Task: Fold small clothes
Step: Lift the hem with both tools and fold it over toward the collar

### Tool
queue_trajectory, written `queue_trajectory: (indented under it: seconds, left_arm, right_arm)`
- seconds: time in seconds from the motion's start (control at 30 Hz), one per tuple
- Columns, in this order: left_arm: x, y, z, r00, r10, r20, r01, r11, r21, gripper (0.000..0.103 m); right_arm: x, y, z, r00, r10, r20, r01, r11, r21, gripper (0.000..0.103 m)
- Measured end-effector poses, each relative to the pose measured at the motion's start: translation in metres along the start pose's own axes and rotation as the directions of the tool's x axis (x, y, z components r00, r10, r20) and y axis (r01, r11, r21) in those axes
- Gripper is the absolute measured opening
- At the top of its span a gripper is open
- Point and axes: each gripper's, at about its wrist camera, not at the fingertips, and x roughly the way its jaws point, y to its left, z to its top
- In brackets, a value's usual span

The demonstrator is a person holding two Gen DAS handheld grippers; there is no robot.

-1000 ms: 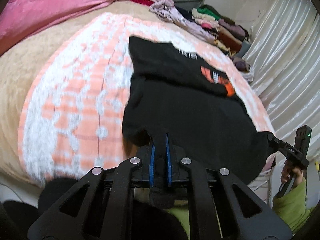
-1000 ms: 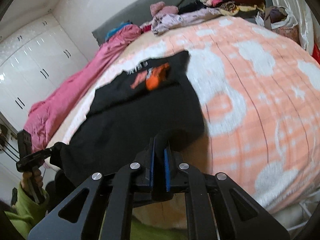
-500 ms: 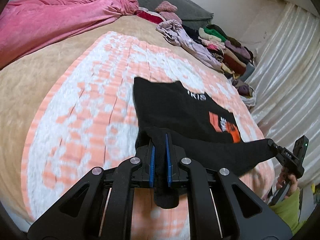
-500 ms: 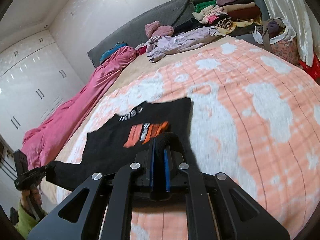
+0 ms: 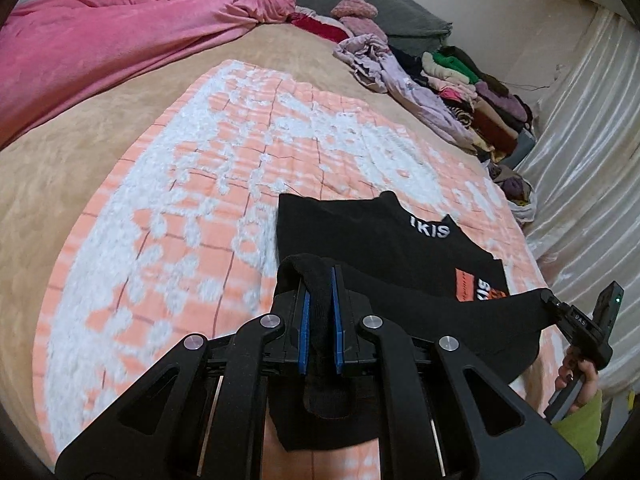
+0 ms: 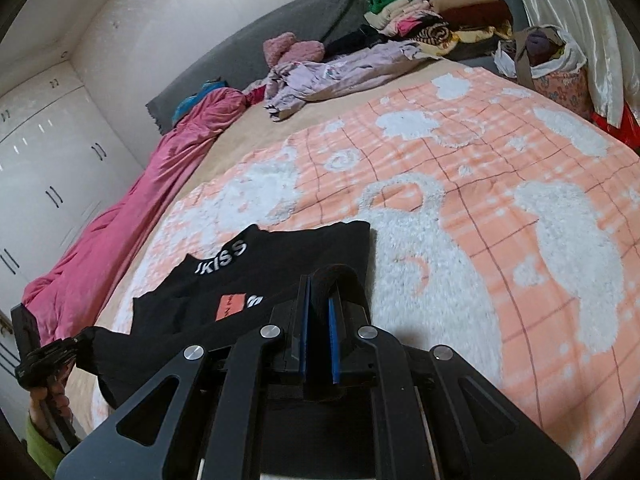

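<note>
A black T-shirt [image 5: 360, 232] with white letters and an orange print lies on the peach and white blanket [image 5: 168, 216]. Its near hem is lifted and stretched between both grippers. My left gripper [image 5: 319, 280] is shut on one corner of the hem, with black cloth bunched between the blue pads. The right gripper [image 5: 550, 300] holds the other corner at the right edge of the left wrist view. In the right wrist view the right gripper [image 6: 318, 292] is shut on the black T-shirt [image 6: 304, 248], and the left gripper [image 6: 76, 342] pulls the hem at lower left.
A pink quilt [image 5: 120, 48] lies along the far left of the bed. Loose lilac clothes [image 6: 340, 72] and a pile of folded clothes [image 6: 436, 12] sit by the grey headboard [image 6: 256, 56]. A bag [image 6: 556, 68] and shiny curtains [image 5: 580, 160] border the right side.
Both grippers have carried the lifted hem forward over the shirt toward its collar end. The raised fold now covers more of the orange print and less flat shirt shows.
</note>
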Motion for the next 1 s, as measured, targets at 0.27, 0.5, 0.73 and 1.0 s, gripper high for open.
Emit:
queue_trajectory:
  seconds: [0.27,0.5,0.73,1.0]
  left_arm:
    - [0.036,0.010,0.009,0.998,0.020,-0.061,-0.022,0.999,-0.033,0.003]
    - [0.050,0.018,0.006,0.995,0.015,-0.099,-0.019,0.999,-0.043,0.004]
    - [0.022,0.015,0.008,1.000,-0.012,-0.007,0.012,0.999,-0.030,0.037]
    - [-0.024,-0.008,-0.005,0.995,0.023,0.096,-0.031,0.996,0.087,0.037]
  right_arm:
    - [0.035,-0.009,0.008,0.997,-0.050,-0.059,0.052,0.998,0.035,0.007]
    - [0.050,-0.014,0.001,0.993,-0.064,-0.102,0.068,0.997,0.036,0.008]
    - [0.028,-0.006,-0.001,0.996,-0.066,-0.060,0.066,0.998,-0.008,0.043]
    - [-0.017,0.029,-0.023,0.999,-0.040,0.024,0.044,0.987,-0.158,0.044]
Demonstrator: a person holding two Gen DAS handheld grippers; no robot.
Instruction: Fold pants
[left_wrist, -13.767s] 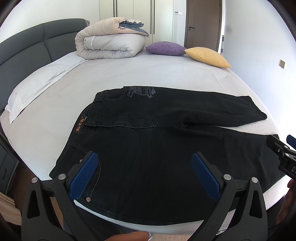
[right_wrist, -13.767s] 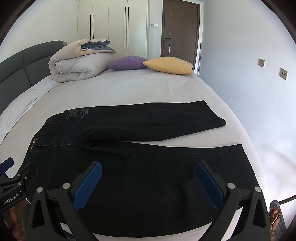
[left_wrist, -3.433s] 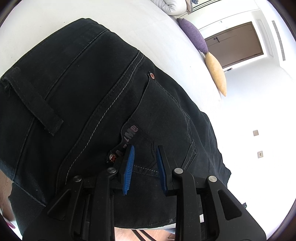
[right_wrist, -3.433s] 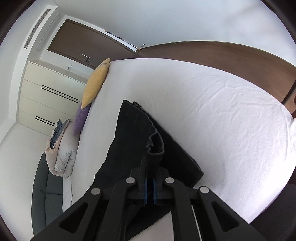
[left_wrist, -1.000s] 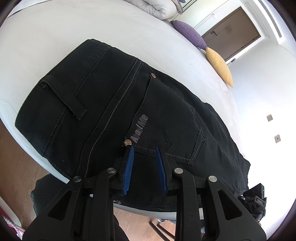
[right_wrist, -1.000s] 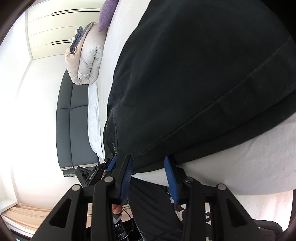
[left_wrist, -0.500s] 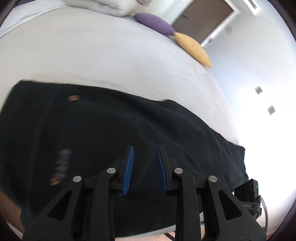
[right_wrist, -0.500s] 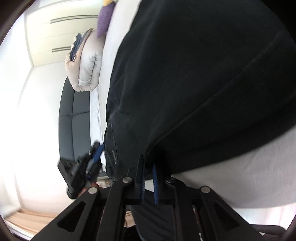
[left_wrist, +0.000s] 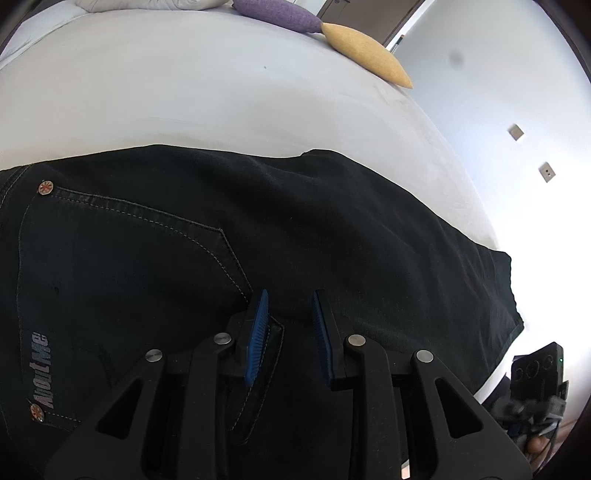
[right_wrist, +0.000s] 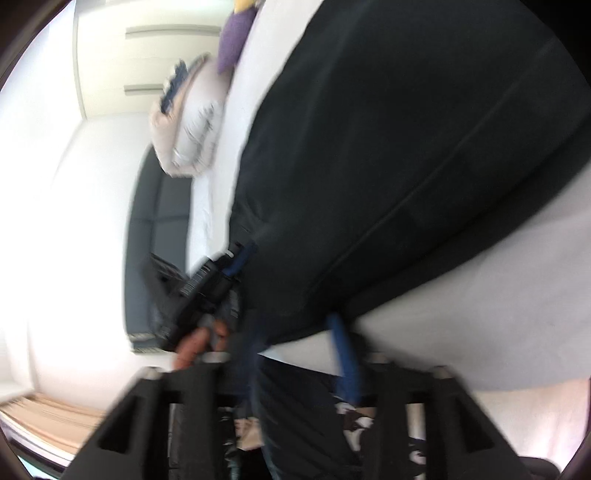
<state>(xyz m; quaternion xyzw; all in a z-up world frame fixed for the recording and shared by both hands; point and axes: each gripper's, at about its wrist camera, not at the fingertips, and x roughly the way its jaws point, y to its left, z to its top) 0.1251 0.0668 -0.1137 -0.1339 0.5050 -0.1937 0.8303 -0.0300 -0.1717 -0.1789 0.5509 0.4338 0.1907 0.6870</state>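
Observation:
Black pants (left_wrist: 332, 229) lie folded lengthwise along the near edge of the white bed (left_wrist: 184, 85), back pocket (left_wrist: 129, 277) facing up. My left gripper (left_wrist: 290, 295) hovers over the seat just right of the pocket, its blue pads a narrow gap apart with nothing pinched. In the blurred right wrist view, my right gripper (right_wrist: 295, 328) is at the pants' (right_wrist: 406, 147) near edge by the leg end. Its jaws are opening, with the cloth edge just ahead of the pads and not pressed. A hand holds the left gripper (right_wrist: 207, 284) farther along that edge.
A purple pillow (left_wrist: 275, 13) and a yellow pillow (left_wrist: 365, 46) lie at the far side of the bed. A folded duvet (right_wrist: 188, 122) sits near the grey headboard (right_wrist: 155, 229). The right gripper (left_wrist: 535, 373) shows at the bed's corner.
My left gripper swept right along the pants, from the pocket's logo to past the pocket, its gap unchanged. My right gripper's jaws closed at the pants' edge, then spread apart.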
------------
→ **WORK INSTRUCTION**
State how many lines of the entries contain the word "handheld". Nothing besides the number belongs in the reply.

→ **REPLY TO THE EXERCISE**
2